Now, Gilliam has softened his argument a little. While declaring that disgraced producer Harvey Weinstein has “got his just deserts”, he admits that he laid his argument on “a bit crudely.”

That’s not reason for focusing the spotlight on the film director today. After a quarter of a century, the man behind Monty Python and The Holy Grail and The Life of Brian has pulled off the film challenge of his life.

Gilliam has finally managed to complete his movie The Man Who Killed Don Quixote, in which Jonathan Pryce plays a Spanish cobbler who becomes convinced he is a medieval knight, supported by a television director, played by Adam Driver, who becomes his Sancho Panza wing man.

Gilliam explains why he didn’t give up on his magic realism project, despite a quarter of a century of Sisyphean boulder- pushing that saw lead actors die, huge legal battles commence, and financiers pull out.

Gilliam, like Don Quixote, mounted his horse, put on his armour – then stumbled and fell from what he thought was a stallion but turned out to be a tired old nag.

READ MORE: Terry Gilliam’s The Man Who Killed Don Quixote to screen at Cannes after court battle

But the American director continued to remount. Why? “Because I was surrounded by nice, intelligent, reasonable people who said ‘Let it go’”, he says, grinning. “I don’t want to listen to reasonable people. They may be right, but I think you have to continually push the boundaries to see what’s out there, to stop all these reasonable people limiting you.”

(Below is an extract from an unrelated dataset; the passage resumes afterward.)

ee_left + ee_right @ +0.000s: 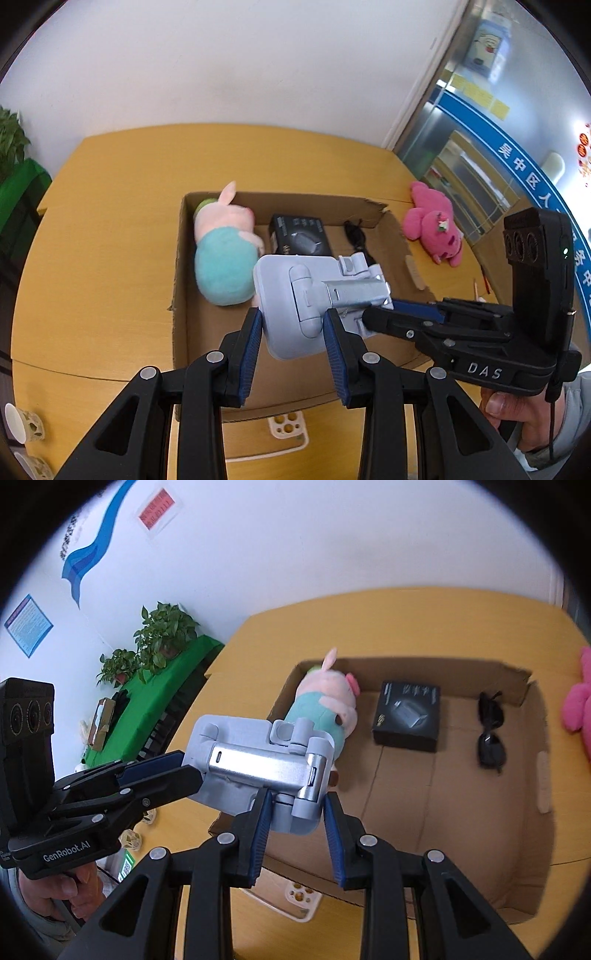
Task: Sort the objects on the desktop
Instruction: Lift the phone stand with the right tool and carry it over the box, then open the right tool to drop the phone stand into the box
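Legibly, the right gripper (402,310) carries "DAS" on its body in the left wrist view; the left gripper (184,771) reads "GenRobot.AI" in the right wrist view. Both grippers are closed on one pale grey folding stand (295,295), held above the near edge of the open cardboard box (532,886) on the yellow table (103,258). Inside the box: one pig plush (325,705), one black carton (406,716), one pair of sunglasses (491,734). One pink plush (436,225) lies on the table just outside the box, whole only in the left wrist view. Two paper cups (24,424) appear there alone; potted plants (162,635) on a green cloth show fully only from the right. One phone case (288,424) lies before the box.
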`<state>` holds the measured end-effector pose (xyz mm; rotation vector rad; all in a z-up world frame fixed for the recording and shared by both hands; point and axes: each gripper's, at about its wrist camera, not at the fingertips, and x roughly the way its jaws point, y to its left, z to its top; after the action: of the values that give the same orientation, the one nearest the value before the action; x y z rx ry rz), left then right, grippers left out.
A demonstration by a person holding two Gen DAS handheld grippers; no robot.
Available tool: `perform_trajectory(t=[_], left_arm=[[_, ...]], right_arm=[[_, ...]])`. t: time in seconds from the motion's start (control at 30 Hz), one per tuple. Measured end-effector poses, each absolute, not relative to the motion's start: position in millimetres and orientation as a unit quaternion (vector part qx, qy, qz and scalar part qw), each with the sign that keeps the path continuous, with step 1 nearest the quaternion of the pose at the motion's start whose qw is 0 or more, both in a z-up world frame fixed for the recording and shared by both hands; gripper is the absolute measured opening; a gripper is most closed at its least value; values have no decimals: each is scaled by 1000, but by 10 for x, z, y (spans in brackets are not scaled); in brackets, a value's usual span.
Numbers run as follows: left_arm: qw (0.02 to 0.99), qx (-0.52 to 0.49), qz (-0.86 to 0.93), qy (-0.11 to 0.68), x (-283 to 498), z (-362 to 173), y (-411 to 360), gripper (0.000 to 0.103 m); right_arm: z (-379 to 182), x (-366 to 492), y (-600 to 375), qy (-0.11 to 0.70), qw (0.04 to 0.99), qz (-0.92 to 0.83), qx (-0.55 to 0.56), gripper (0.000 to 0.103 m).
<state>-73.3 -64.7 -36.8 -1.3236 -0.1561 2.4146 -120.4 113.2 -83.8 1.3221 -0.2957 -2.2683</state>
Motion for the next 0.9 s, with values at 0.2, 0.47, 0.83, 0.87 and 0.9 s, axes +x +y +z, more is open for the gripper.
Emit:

Orson Welles failed to make a Quixote movie. Gilliam was more determined. Or perhaps slightly off his head. Finally he raised the last of the money, not from the market place, but from an elderly fairy godmother who said: “Bing! Terry, you’re going to the ball.’”

What Gilliam’s fortitude does underline, however, is most of us need a reason to get out of bed in the morning, especially as the older years weigh down like a crushing blanket. We need that sense of purpose. We need to challenge ourselves, in whatever form.

It’s no real surprise to discover that playwright Tom Stoppard has, at 82, written a new play, Leopoldstadt, which has opened in London. Stoppard’s play, a partly autobiographical tale, set in the vibrant European city of Vienna nearly three decades before the Third Reich, took over a year to write but was many, many years in gestation.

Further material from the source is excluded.